- **Requirement**
Both ends included, restate word for word the lines from the first line of the listing through the line containing "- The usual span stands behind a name". Leave the pictures out.

□ □ □ □ □ □ □

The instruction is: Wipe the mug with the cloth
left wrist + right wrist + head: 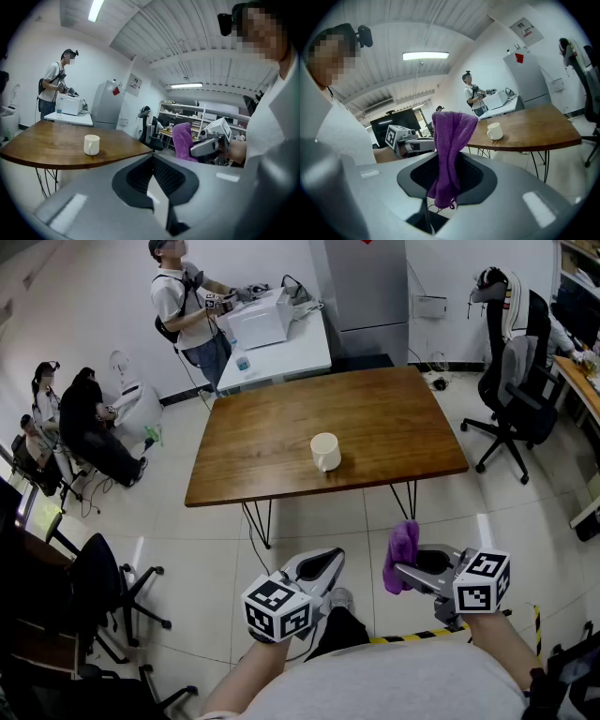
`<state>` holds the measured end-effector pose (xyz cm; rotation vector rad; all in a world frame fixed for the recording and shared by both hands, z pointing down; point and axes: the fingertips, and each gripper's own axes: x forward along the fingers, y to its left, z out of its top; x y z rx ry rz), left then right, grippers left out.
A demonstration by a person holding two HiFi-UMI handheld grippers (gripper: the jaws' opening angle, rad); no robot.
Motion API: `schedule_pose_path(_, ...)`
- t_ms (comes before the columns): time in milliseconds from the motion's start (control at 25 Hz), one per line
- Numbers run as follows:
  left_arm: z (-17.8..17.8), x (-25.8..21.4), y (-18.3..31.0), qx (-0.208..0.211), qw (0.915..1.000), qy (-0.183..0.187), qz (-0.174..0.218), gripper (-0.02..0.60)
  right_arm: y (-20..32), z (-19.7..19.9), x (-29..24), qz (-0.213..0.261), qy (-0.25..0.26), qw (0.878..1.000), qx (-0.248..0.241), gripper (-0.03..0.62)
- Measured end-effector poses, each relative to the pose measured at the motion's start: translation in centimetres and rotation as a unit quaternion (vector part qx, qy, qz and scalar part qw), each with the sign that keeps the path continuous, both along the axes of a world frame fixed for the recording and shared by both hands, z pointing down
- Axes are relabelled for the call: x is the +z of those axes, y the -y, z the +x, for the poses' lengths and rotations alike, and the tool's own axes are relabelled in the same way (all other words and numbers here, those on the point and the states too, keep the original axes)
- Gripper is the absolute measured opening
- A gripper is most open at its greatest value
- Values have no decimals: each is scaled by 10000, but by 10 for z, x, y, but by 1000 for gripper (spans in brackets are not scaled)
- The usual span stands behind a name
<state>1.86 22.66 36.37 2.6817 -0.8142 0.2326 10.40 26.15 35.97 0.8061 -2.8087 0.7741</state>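
Note:
A cream mug [325, 451] stands upright near the middle of the brown wooden table [272, 437], handle toward the table's front edge. The same mug [91, 144] shows small in the left gripper view and again, as the mug [494, 131], in the right gripper view. My right gripper [401, 570] is shut on a purple cloth [403, 553], which hangs folded from its jaws [449, 154]. My left gripper [330, 562] is shut and empty. Both grippers hover over the floor, well short of the table's near edge.
A white table [281, 348] with a white appliance stands behind the wooden one, a person beside it. Office chairs stand at the right [511, 395] and lower left [98, 587]. People sit at the far left. Yellow-black tape [422, 634] marks the floor.

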Motion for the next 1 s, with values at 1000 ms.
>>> schedule_pose_path(1000,-30,146,328,646,9852,1173,-1075,117,337,-62,82,-704,-649,9917,858,109)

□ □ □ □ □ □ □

- **Response to the exercise**
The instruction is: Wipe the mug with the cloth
left wrist + right wrist + head: 
`<state>` holds the measured end-effector pose (xyz cm; rotation vector rad; all in a world frame fixed for the recording and shared by both hands, z pointing down; point and axes: the fingertips, and each gripper's own axes: x forward along the fingers, y to its left, z out of its top; x y z rx ry rz), left then right, grippers left out.
A demonstration by a person holding two HiFi-UMI handheld grippers (gripper: the jaws' opening angle, rad); no robot.
Motion API: `schedule_pose_path(_, ...)`
- t_ms (comes before the columns): time in milliseconds from the motion's start (control at 25 Hz), one per line
- Numbers run as follows:
  left_arm: z (-17.8..17.8), x (-25.8..21.4), y (-18.3..31.0), qx (-0.208..0.211), qw (0.915..1.000), qy (-0.183..0.187), qz (-0.174..0.218), gripper (-0.02..0.60)
  right_arm: y (-20..32), z (-19.7..19.9), x (-29..24), qz (-0.213..0.261), qy (-0.25..0.26), qw (0.878..1.000), qx (-0.248..0.241), gripper (-0.03..0.62)
- Measured end-effector poses, each relative to the pose measured at the motion's start: translation in centimetres and rotation as a unit quaternion (vector part qx, qy, qz and scalar part qw), each with the sign that keeps the path continuous, both along the axes of a world frame fixed for the recording and shared by both hands, z pointing down
- Axes are relabelled for the call: x is the +z of those axes, y the -y, z the +x, for the poses' lengths and rotations alike, and the tool's own axes are relabelled in the same way (all other words and numbers here, those on the point and the states too, keep the original axes)
- Gripper is the absolute measured opening
- A gripper is most open at its greatest value
- Values have no decimals: each is scaled by 10000, but by 10 for z, x, y, but by 1000 for gripper (spans in brackets are not scaled)
- The usual span stands behind a name

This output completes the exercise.